▶ [Required action]:
Would you please return the lines of the entries below starting at the line that has "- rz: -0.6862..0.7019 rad" and ending at the line that has "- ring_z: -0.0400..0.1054", both included, exactly as they are?

▶ [Task inputs]:
==================================================

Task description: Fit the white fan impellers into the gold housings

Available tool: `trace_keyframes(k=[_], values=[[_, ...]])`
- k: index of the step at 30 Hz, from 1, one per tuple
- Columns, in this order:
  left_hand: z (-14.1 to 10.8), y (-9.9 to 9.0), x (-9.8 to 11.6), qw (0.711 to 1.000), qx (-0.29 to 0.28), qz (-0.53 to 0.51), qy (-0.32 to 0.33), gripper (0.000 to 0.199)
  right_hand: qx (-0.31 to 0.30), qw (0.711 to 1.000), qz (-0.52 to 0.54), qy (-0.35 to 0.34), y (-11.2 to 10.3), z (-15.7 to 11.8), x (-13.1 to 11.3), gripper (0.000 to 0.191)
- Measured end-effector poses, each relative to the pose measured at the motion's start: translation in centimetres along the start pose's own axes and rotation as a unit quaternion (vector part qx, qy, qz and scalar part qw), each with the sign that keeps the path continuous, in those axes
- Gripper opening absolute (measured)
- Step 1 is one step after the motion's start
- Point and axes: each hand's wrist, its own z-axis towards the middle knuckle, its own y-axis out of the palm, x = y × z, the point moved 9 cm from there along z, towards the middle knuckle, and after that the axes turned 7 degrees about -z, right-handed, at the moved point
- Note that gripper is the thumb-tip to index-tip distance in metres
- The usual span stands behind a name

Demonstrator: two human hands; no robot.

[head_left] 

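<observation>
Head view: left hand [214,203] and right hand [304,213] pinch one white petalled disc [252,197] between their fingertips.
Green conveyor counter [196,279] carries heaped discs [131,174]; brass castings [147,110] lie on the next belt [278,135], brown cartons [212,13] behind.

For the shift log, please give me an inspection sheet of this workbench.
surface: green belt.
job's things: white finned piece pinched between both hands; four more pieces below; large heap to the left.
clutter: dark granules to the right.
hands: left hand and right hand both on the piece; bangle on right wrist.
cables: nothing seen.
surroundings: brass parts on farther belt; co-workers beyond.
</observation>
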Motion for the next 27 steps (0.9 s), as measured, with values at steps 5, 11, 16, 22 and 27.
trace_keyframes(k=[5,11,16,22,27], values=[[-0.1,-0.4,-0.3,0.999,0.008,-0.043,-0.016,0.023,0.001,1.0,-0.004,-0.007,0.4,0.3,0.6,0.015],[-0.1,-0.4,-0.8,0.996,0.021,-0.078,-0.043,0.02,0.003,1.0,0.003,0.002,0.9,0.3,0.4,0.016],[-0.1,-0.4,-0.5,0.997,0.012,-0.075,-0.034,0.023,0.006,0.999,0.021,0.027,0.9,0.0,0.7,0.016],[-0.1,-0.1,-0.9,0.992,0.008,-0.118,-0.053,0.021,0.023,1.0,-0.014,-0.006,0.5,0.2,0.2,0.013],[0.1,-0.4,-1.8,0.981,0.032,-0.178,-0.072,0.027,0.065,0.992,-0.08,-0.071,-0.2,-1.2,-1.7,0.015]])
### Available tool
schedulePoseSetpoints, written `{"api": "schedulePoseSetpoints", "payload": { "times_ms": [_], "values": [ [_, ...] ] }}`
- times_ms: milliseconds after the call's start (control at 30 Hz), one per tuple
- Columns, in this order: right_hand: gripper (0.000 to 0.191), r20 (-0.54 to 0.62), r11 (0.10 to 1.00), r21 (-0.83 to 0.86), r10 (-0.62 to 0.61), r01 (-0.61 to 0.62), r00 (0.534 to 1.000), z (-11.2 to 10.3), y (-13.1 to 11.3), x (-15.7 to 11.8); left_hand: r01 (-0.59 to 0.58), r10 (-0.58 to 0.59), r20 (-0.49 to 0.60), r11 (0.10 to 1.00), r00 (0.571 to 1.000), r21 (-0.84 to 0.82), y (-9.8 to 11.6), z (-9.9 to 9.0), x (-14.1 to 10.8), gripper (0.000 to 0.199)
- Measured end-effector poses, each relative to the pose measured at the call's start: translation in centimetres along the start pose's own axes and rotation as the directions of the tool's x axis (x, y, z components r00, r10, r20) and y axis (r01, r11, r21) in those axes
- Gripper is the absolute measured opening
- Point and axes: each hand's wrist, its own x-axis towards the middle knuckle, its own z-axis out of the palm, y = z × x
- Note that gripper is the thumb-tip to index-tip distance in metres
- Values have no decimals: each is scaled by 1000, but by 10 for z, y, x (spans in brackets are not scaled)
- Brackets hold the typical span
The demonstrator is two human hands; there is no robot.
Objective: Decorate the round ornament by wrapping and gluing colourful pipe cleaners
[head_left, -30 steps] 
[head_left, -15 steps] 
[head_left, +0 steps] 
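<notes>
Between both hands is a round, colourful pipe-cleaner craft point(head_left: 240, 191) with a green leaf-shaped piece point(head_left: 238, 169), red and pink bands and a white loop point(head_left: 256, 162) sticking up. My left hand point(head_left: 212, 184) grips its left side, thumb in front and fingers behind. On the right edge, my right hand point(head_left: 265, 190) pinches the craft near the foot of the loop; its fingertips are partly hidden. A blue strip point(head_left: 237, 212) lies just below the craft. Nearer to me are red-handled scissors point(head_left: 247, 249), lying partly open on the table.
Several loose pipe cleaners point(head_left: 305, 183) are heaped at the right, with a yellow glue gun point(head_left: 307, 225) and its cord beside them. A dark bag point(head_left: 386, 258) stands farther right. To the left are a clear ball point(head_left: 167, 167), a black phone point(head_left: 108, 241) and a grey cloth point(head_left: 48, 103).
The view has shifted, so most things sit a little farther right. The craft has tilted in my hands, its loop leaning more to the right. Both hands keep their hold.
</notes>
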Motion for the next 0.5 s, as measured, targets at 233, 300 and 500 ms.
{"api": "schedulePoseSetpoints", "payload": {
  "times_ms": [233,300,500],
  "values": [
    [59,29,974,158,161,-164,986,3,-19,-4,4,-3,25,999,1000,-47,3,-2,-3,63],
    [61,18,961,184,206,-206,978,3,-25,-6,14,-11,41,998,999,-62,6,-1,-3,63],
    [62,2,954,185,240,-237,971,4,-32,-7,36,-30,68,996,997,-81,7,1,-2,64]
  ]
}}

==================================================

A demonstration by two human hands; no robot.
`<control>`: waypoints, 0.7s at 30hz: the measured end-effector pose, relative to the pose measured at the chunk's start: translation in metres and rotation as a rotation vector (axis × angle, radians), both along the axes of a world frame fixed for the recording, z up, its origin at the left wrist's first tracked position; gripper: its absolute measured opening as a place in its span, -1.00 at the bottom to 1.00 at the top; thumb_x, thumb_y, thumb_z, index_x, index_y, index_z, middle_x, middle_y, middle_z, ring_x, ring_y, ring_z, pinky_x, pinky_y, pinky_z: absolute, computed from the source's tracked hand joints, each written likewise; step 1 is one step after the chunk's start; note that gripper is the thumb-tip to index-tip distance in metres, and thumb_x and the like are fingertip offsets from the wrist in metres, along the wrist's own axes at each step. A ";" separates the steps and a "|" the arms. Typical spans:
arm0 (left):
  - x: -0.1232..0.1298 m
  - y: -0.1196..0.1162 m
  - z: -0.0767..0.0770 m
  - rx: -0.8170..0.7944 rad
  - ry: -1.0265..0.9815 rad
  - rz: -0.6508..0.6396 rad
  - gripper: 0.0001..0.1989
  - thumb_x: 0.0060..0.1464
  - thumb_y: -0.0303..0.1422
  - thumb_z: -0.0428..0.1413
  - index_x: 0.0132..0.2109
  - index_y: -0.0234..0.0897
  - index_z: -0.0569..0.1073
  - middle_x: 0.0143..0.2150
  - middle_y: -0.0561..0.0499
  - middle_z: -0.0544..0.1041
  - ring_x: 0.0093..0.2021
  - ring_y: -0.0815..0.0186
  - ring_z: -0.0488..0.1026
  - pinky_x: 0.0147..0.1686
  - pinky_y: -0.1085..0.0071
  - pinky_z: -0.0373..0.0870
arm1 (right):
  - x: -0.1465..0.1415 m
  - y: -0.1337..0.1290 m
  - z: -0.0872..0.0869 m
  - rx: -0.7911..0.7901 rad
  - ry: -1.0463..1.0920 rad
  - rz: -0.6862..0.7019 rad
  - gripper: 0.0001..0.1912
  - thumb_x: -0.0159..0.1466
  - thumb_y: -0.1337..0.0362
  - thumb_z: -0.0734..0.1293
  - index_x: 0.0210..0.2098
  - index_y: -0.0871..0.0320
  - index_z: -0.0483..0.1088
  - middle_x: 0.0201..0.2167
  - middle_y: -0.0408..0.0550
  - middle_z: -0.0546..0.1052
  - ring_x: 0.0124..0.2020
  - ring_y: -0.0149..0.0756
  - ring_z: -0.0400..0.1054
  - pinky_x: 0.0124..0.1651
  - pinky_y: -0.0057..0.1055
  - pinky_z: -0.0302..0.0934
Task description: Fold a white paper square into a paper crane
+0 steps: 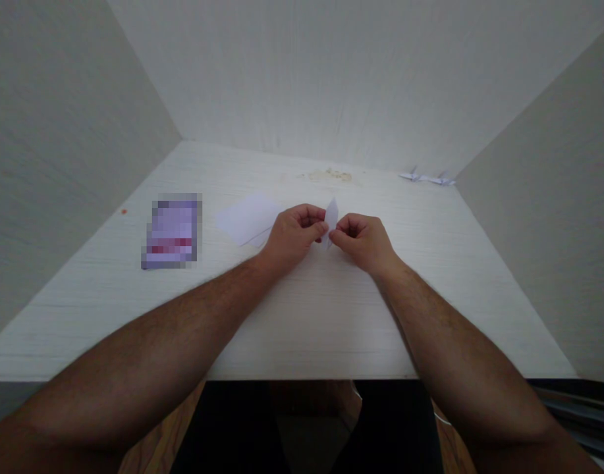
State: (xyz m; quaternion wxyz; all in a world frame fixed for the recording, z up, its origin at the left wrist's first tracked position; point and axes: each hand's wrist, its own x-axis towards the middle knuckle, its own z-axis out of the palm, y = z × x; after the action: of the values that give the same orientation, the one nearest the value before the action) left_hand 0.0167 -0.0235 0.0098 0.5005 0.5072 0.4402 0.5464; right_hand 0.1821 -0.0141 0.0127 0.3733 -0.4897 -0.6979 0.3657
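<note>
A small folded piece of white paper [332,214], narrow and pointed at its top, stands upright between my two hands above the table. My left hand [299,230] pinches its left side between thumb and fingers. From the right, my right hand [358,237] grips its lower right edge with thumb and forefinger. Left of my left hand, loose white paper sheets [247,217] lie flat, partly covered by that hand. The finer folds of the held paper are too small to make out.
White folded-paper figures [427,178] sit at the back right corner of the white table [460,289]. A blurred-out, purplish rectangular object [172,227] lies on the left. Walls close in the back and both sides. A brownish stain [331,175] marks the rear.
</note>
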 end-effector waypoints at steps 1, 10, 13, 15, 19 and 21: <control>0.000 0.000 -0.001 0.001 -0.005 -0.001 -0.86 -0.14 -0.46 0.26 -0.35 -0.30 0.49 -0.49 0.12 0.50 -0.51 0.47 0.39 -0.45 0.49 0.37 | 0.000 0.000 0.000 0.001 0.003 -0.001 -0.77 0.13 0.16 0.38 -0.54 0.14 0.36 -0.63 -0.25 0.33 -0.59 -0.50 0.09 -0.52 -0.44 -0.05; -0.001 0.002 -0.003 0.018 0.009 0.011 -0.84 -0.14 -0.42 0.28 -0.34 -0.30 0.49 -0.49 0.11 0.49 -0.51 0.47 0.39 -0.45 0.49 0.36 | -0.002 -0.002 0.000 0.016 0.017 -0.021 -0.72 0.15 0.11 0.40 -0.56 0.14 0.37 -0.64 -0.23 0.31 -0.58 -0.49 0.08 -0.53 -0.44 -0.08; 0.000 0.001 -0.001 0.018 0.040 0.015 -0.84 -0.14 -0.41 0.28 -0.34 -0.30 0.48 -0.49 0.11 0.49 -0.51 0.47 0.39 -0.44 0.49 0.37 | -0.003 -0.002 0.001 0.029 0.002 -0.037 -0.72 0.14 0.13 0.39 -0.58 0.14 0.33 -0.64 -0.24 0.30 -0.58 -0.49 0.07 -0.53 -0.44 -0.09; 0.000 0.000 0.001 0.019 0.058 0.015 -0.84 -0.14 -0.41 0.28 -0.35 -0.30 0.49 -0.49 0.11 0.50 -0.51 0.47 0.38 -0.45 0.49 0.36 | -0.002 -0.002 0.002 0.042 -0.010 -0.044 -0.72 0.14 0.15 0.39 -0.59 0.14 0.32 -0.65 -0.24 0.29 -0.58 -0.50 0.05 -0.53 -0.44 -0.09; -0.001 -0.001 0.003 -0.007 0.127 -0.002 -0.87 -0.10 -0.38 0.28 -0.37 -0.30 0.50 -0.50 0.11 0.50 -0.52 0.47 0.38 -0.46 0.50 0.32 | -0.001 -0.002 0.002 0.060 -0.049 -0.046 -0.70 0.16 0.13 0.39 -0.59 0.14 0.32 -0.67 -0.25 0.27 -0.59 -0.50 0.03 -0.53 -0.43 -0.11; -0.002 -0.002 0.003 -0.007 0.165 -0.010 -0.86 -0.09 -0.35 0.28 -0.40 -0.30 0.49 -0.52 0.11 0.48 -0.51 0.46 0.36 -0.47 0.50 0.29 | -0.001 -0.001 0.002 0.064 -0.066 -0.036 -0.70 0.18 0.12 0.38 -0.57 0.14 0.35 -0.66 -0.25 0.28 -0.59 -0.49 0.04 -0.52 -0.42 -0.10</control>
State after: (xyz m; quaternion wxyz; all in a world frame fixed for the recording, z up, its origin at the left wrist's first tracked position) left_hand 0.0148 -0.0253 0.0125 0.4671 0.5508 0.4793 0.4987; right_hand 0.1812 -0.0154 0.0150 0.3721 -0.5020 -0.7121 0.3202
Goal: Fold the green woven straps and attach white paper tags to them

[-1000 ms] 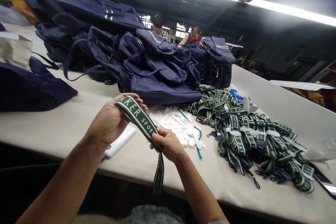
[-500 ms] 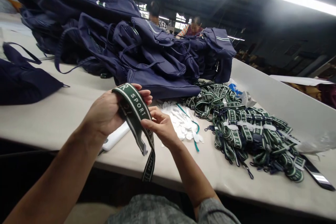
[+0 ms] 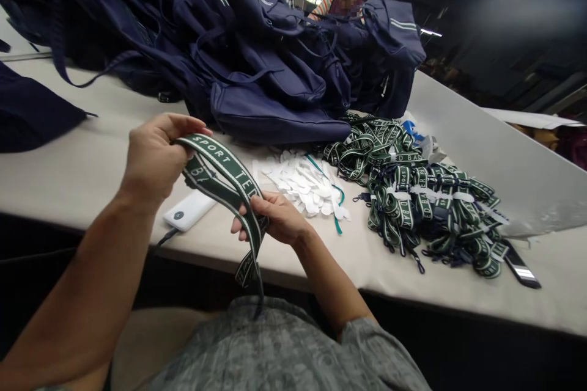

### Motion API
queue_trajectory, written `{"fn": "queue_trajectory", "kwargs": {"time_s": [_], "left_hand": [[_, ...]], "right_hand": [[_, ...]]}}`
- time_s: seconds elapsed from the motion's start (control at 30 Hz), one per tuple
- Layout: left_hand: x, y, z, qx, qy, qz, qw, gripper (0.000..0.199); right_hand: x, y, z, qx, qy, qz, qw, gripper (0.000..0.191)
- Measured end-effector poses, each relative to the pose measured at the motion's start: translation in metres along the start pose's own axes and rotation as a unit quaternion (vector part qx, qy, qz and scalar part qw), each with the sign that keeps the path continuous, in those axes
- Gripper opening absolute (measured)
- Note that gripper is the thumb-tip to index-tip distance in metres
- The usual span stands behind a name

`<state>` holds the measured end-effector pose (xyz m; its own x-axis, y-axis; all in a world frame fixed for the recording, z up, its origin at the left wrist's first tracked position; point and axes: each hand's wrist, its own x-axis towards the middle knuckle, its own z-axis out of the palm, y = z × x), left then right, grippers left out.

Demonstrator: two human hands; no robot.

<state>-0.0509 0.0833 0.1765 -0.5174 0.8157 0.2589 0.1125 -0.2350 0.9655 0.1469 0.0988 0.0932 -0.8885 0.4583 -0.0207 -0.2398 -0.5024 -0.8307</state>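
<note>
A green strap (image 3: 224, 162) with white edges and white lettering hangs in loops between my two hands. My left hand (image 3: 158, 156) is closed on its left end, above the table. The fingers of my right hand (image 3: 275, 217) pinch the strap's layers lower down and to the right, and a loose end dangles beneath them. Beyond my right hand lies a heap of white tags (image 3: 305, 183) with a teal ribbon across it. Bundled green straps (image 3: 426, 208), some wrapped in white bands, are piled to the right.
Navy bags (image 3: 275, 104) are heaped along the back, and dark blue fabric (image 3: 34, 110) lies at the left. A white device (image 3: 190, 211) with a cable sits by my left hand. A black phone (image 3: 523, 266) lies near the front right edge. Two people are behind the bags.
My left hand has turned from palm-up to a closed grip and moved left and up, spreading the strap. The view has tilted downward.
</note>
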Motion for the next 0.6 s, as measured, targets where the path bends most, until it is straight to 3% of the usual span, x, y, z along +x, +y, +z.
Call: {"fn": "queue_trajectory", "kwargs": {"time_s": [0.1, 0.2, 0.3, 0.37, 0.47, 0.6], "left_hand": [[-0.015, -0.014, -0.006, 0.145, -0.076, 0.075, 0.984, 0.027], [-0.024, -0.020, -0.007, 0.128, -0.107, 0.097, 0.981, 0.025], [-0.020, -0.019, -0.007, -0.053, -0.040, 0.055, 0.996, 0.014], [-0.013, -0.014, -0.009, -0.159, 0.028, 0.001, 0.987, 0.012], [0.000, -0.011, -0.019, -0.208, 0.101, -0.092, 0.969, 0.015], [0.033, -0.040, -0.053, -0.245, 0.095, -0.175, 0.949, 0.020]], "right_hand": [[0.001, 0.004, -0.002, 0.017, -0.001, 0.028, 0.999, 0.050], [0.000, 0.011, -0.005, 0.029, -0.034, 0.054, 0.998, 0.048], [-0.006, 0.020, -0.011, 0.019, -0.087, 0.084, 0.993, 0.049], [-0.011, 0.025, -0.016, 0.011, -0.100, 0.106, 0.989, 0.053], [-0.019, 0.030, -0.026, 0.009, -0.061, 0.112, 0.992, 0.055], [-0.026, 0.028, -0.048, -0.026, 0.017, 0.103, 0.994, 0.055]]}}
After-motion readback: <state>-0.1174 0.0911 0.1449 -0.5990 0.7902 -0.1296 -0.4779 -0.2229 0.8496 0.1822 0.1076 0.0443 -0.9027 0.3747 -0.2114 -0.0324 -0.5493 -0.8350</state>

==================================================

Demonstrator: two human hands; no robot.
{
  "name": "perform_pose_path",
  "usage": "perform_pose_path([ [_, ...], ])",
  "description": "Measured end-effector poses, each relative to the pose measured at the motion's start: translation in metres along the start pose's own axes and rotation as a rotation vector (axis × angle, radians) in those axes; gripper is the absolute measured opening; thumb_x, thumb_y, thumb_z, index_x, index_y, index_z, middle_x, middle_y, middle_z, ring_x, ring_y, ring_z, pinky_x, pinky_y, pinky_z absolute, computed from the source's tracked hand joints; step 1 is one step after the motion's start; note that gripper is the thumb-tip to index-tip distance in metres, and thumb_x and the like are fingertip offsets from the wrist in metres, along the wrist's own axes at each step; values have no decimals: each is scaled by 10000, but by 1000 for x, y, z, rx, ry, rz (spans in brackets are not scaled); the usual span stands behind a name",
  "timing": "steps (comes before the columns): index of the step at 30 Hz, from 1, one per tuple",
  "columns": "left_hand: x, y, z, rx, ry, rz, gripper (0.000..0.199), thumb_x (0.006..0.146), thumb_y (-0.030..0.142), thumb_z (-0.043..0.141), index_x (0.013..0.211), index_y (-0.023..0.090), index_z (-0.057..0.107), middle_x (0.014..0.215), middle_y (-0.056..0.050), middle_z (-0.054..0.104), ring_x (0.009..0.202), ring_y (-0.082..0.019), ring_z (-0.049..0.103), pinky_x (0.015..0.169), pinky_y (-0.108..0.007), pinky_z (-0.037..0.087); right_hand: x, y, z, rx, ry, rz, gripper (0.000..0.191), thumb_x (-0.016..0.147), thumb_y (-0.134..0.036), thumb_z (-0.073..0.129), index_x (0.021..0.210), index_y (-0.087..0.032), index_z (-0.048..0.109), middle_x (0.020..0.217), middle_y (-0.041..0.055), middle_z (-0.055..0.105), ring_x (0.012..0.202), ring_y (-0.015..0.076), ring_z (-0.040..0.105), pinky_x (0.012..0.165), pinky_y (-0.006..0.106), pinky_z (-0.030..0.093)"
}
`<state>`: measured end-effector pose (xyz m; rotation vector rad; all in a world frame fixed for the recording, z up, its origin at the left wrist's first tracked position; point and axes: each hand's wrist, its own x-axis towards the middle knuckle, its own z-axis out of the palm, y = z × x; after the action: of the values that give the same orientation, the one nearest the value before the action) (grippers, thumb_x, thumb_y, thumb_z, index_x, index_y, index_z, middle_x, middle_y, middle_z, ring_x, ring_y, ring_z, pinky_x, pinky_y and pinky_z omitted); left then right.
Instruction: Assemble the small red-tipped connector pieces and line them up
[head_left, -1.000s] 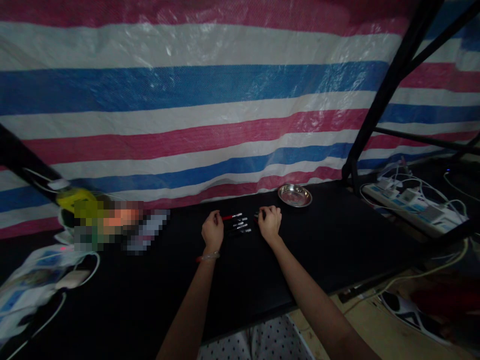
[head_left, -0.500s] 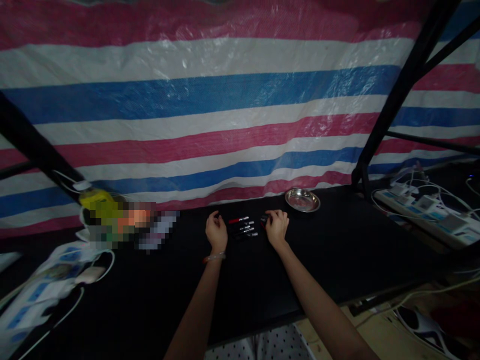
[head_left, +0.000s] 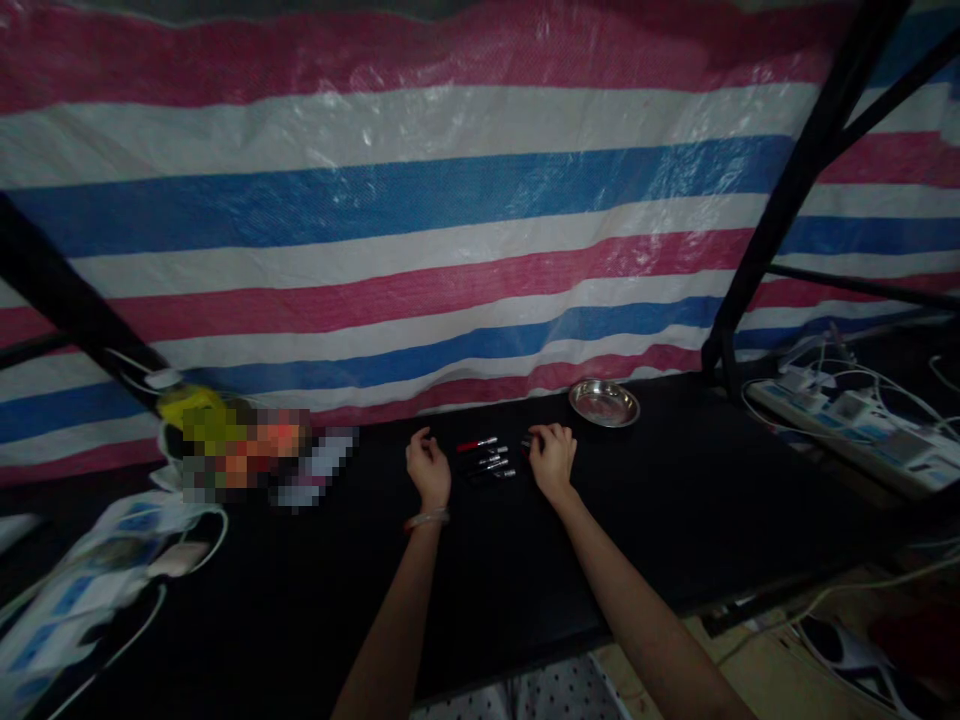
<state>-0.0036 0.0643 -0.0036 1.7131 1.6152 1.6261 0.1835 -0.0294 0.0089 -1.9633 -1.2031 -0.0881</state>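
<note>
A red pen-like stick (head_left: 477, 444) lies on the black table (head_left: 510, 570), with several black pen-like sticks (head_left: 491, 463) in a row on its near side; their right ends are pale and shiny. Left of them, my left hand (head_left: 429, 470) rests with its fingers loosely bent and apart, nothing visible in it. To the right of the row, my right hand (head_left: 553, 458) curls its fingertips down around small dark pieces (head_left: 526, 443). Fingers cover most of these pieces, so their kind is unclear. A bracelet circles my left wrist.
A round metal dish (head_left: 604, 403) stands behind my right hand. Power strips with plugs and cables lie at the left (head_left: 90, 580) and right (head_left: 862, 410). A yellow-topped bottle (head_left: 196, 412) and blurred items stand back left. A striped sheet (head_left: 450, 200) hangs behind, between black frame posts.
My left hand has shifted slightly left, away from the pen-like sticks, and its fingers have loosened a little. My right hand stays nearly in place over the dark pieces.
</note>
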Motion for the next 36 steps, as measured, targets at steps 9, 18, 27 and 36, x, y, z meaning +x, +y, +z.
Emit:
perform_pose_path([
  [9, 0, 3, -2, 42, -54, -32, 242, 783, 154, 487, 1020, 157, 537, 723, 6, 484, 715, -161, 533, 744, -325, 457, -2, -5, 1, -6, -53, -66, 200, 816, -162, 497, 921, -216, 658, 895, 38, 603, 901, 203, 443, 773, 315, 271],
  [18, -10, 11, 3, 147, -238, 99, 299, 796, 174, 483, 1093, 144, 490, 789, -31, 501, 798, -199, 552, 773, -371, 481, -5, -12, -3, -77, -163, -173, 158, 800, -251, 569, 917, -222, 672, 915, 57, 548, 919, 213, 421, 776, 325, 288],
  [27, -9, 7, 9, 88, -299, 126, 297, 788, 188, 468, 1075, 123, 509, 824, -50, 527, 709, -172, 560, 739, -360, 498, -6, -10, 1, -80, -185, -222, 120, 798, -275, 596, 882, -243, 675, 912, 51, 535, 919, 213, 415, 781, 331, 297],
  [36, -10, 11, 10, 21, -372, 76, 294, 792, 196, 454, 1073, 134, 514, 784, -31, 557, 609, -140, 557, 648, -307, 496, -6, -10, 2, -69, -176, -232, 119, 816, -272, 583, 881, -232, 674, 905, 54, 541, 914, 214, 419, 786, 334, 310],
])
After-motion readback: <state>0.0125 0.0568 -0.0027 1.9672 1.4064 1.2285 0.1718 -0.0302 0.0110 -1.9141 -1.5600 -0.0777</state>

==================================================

▶ [Written answer]:
  - rz: -0.6862..0.7019 rad
  - gripper: 0.0001..0.1912
  - thumb_x: -0.0159..0.1466
  - thumb_y: -0.1337..0.0362
  - thumb_z: -0.0734..0.1293
  - index_x: 0.0210..0.2098
  - index_y: -0.0871..0.0320
  - index_z: -0.0483..0.1088
  - middle_x: 0.0201..0.2167
  - middle_y: -0.0408..0.0550
  - middle_z: -0.0546..0.1052
  - ring_x: 0.0124..0.2020
  - ring_y: -0.0149..0.0756
  - ring_z: -0.0400..0.1054

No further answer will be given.